Big, broad-shouldered Boris takes up the cooking duties for his unit, prompting a momentary flash of panic; Boris’s previous attempts at culinary duties have been marked by more enthusiasm than flavor, and Eirik positions himself by the campfire so he’s ready to offer helpful suggestions.  “Try some salt,” the cleric ventures.

“Salt?” Boris wrinkles his forehead and searches through a pack. “You sure? My ma, she just used to boil the ‘taters and the meat.”

“Your Ma wasn’t a good cook, then?”

“No, she was great. Best in the world.” Boris picks up a handful of salt and prepares to dump in the stew, but fortunately Eirik spots the mistake before it happens. 

“Pinches,” He says. “Start with pinches and work your way up.”
Boris beams, happy as a clam to be guided. 

Hallas heads to the front of the cave, nominating himself as lookout as he’s done every night regardless of whether his unit is on watch duty. This leaves the other four members of the convoy to go searching for busy-work in order to engage in the activity that’s marked every evening since they left Zobeck a few weeks earlier – avoiding the overly-curious Stig Svenson and his annoyingly jovial attempts to strike up a conversation. 

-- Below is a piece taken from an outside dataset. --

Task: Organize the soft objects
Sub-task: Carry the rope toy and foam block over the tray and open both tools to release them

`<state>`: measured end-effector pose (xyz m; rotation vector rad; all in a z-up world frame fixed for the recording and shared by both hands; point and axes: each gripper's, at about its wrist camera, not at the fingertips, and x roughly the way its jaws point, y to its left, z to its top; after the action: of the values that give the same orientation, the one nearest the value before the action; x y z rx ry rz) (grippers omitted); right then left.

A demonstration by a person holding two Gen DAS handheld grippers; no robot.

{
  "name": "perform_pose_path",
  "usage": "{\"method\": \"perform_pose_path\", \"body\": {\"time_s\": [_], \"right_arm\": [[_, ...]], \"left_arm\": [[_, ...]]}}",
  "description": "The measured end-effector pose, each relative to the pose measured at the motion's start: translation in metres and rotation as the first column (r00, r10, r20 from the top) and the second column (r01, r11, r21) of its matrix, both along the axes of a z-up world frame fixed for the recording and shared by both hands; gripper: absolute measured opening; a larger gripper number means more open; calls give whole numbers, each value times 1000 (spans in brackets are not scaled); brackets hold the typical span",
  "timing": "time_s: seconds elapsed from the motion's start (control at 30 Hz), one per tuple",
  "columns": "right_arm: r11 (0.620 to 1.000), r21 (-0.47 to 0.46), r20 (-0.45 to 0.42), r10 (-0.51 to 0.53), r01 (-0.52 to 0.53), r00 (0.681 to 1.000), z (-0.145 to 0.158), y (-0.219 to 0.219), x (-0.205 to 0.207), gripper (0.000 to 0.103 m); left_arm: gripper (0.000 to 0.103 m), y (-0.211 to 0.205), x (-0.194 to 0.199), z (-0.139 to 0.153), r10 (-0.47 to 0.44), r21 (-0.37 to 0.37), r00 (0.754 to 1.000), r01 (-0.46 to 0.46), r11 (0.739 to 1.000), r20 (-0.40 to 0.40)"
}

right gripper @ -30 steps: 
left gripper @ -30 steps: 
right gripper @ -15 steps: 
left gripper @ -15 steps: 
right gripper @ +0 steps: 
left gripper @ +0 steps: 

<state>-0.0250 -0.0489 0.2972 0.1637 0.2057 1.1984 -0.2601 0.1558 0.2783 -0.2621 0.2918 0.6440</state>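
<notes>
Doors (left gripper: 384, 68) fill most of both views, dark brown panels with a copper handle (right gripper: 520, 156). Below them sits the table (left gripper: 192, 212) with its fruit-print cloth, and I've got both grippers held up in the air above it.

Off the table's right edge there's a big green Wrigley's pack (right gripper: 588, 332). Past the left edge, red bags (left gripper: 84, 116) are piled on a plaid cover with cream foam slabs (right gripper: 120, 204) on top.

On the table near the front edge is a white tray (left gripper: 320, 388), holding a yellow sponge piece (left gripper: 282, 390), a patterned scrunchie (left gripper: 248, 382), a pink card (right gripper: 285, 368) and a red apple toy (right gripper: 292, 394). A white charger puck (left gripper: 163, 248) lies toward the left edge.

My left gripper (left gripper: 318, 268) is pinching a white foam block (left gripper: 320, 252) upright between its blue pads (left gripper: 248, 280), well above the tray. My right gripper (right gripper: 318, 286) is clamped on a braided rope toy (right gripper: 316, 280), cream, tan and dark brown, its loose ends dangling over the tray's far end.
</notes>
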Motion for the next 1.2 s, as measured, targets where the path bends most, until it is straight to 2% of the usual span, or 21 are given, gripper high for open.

There is a moment of tension as Stig returns from brushing down the horses and looks across the cave. Everyone who doesn’t have a job is doing their best to look busy: Lik’s sharpening his sword with a whet-stone; Olanna’s meditating; Vlad is tending the campfire while Boris cooks; and Ling is running through various routines with his daggers in order to keep his hands nimble. Stig pauses and picks his target – Ling – then settles down on a small rock next to the lean rogue.

“So,” Stig says, “you’re from the Ironlands. What’s that like?”

Ling rolls a dagger hilt across the back of his hand. “Alright.”

“Lots of fish?”

“Yep.”

“And the rings? The rings are native to there?”

Ling shrugs and holds up his left hand, showing off the steel rings around his thumb and index finger. “One for every man I’ve killed.”

Stig gives no indication that he’s noticed the threatening undertone in Ling’s voice, but everyone else does. . “Impressive, but I gather we’ll all get a chance to even that tally. So why’d you join? I mean, there’s no rule against it, but I always heard the savages of the Ironlands don’t travel much.”

Vlad Kalamgrove decides to interfere before things gets out of hand. He flutters his fingers, using magic to increase the temperature of the rock Stig’s seated on. The young cleric fidgets as he continues trying to draw Ling into a conversation, eventually asking if anyone else is feeling overly warm.

“Nope,” Vlad says. “Actually, I’m feeling a little chill.”

Eirik picks up on the prompt immediately. “Perhaps you should move a little further away from the fire,” he says. “Spend a few minutes with Hallas on watch.”

Stig nods, all enthusiasm, but his relocation earns the group a dirty look from Hallas. 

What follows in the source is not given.